Next Potash Corp CEO likely to keep priority on price
In January, Potash Corp forecast a profit of $1.40 to $1.80 a share for 2014, lower than last year, when it earned $2.04 a share. The company's shares are down about 9 percent from a year ago, although they have rebounded more than 5 percent in 2014.
The shares dropped more than 2 percent in New York and Toronto on Monday afternoon, falling slightly faster than those of its North American peers.
Unlike Potash Corp, Inmet was a producer whose rate of production and sales did not significantly affect market prices. Consequently, Tilk's history at Inmet does not reveal his views on supply management, said Raymond Goldie, analyst at Salman Partners.
To be sure, forces outside Potash Corp's boardroom could prompt Tilk to play a different hand than expected. Uralkali continues to operate outside of BPC, leaving supplies less tightly managed than they have been in recent years.
BHP Billiton PLC and K+S AG, meanwhile, are building mines in Potash Corp's Saskatchewan backyard that could erode Canpotex's market clout.
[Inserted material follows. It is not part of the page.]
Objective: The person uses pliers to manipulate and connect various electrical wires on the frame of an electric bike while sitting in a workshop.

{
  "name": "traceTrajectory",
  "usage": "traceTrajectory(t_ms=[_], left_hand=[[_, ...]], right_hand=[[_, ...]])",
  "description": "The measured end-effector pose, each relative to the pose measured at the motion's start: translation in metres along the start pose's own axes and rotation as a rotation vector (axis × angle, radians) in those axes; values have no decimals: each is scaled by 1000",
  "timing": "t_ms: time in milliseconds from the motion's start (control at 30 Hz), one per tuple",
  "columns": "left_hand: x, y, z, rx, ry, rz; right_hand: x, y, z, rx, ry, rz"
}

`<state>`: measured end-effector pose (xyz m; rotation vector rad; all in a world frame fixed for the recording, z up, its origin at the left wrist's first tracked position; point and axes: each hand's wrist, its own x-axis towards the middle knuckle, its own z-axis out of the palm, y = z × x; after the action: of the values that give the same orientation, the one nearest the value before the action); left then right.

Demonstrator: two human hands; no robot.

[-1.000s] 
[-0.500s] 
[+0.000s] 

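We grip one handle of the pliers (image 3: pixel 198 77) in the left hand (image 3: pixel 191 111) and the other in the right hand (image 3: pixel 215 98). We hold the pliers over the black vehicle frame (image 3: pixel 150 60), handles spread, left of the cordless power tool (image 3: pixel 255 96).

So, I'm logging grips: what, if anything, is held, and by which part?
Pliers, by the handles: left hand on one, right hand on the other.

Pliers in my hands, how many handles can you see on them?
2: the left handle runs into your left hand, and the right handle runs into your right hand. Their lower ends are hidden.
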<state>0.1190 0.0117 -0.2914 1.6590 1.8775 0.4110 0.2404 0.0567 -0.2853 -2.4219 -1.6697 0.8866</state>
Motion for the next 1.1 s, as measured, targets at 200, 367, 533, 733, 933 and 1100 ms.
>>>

BHP has not yet given the full go-ahead to its potash project.
Doyle, who turns 64 next month, was expected to retire soon, but bypassing internal candidates for someone with no background in fertilizers might surprise some investors, Scotiabank analyst Ben Isaacson said in a note to clients.
Doyle may be most remembered for fending off a hostile takeover by BHP Billiton in 2010. The Canadian government's rejection of BHP's move is likely to deter any potential suitors from approaching Potash Corp in the foreseeable future.
Tilk is just the latest new face atop the world's biggest fertilizer producers. Earlier this year, new CEOs took the helms of Agrium Inc and CF Industries, replacing chief executives who were, like Doyle, approaching normal retirement age.
Uralkali also replaced its CEO in a shakeup after the collapse of BPC.
The appointment of Tilk followed a three-year search. The company's board decided to start the transition now because an "exceptional candidate" was available, Potash Corp's Johnson said.
Doyle, who served as CEO for 15 years, led Potash Corp through an $8-billion, 11-year expansion of its Canadian potash mines that is nearly complete, freeing up cash for other uses. With Uralkali, Mosaic and Agrium also expanding, however, global capacity exceeds current demand, and another round of cost-cutting by Potash is likely, BGC analyst Mark Gulley said.
Tilk has valuable experience from building Inmet, but Potash Corp is "a mature company" that doesn't need more mines, said Schwartz of Baskin, which is also a former shareholder of Inmet.
"It's going to be a tough job," Schwartz said. "This guy is going to be criticized if he doesn't do something, criticized if he does. So, good luck."